Test file: [`src/sketch_framework/univmon.rs`](../src/sketch_framework/univmon.rs)

| test_name | test_description | what_is_tested |
| --- | --- | --- |
| `univmon_round_trip_serialization` | Univmon round trip serialization. | After weighted inserts, verifies non-empty serialization and round-trip preservation of configuration fields, `bucket_size`, `L1/L2/entropy` (`<1e-6` drift), and cardinality (`< EPSILON` drift). |
| `update_populates_bucket_size_and_heavy_hitters` | Update populates bucket size and heavy hitters. | Inserting one hot key `40` times sets `bucket_size=40`, tracks key in heavy-hitter heap with count `>=20`, and yields exact `L1=40` and `cardinality=1`. |
| `merge_with_combines_heavy_hitters` | Merge with combines heavy hitters. | Merging sketches with disjoint heavy keys verifies merged left heap contains both contributions (`left=25`, `right=30`) while right heap retains `right=30`. |
| `univmon_layers_use_different_seeds` | Univmon layers use different seeds. | Verifies hash outputs for the same key with seed indices `0..3` are all pairwise different. |
| `univmon_cardinality_is_positive` | Univmon cardinality is positive. | After inserting `20` distinct flow keys, cardinality estimate is exactly `20.0`. |
| `univmon_bucket_size_tracked_correctly` | Univmon bucket size tracked correctly. | Inserts counts `100`, `200`, `150` for three flows and verifies `bucket_size` equals total `450`. |
| `univmon_basic_operation` | Univmon basic operation. | On fixed mixed workload, verifies exact aggregate metrics `cardinality=10.0` and `L1=131.0`. |
| `test_statistical_accuracy` | Test statistical accuracy. | On heavy/medium/noise synthetic distribution, verifies relative error for both `L2` and `entropy` is below `0.15`. |
| `univmon_random_data_matches_ground_truth_within_five_percent` | Univmon random data matches ground truth within five percent. | Over `10_000` random weighted updates, requires relative error `<= 0.05` for `cardinality`, `L1`, `L2`, and `entropy` against exact truth map. |

### UnivMon Optimized

Test file: [`src/sketch_framework/univmon_optimized.rs`](../src/sketch_framework/univmon_optimized.rs)
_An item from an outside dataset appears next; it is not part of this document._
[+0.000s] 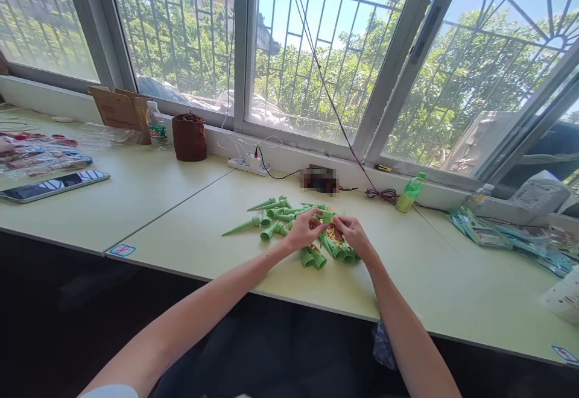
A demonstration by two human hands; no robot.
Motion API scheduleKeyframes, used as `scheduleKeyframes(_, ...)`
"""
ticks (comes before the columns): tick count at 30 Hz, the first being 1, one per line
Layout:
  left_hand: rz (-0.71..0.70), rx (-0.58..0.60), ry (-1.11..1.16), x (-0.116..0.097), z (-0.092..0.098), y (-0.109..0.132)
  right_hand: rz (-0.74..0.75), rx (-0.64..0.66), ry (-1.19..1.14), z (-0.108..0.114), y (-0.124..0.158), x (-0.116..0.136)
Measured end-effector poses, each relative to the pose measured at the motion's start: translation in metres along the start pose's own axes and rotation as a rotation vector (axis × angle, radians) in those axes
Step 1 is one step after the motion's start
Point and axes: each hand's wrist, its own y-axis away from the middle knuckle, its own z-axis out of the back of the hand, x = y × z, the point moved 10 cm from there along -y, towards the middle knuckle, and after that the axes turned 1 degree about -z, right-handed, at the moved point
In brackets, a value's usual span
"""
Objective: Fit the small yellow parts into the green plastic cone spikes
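Note:
My left hand has its thumb and fingers closed on a green plastic watering spike, held just above the pile; only its wide end shows clearly. At the right side of that piece, my right hand is pinched, and what sits between its fingertips is too small to make out. Under and around both hands lies a heap of similar green spikes, hollow cones with round open ends. One long spike points left at the edge of the heap. Small yellowish pieces are scattered among the spikes, partly hidden by my hands.
A power strip with cables lies by the window sill. Behind the heap is a blurred dark object. A green bottle and bagged goods are to the right. Leftward are a brown container and a tablet.

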Motion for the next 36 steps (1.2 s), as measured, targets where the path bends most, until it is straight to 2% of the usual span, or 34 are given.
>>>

| test_name | test_description | what_is_tested |
| --- | --- | --- |
| `pool_basic_take_put` | Pool basic take put. | Validates pool accounting: initial preallocation (`available=2`, `allocated=2`), on-demand allocation when empty (`allocated=3`), and reuse on put/take without further allocation. |
| `pool_free_resets_sketch` | Pool free resets sketch. | Confirms returning a used sketch to pool resets state so retaken sketch has `bucket_size=0` and near-zero `L2` in layer `0`. |
| `pyramid_basic_insert_and_query` | Pyramid basic insert and query. | For simple inserts, verifies exact aggregate state with `bucket_size=65`, `L1` approximately `65` (`<1e-6`), and `cardinality=3`. |
| `pyramid_fast_insert_matches_standard` | Pyramid fast insert matches standard. | On identical 500-item stream, verifies standard vs fast paths keep identical `bucket_size`, with `L1` deviation `<10%` and cardinality deviation `<15%`. |
| `pyramid_two_tier_dimensions` | Pyramid two tier dimensions. | Verifies two-tier layout metadata for configured pyramid (`layer_size=8`, `elephant_layers=4`). |
| `pyramid_free_resets_state` | Pyramid free resets state. | After bulk inserts, `free()` resets sketch to empty baseline (`bucket_size=0`, layer-0 `L2` approximately `0`). |
| `pyramid_merge_combines_data` | Pyramid merge combines data. | Merging disjoint halves verifies merged `L1` stays within `10%` of the sum of pre-merge `L1` values. |
| `pyramid_accuracy_zipf` | Pyramid accuracy Zipf. | On heavy/medium/light Zipf-like workload, requires relative error `<15%` for `L1`, `L2`, cardinality, and entropy. |
| `pyramid_fast_insert_accuracy` | Pyramid fast insert accuracy. | Using `fast_insert` only, requires relative error `<15%` for `L1`, `L2`, cardinality, and entropy versus exact frequency map. |
| `pyramid_memory_savings_vs_uniform` | Pyramid memory savings vs uniform. | Verifies pyramid column budget is smaller than uniform baseline and computed memory savings exceed `30%`. |

### NitroBatch

Test file: [`src/sketch_framework/nitro.rs`](../src/sketch_framework/nitro.rs)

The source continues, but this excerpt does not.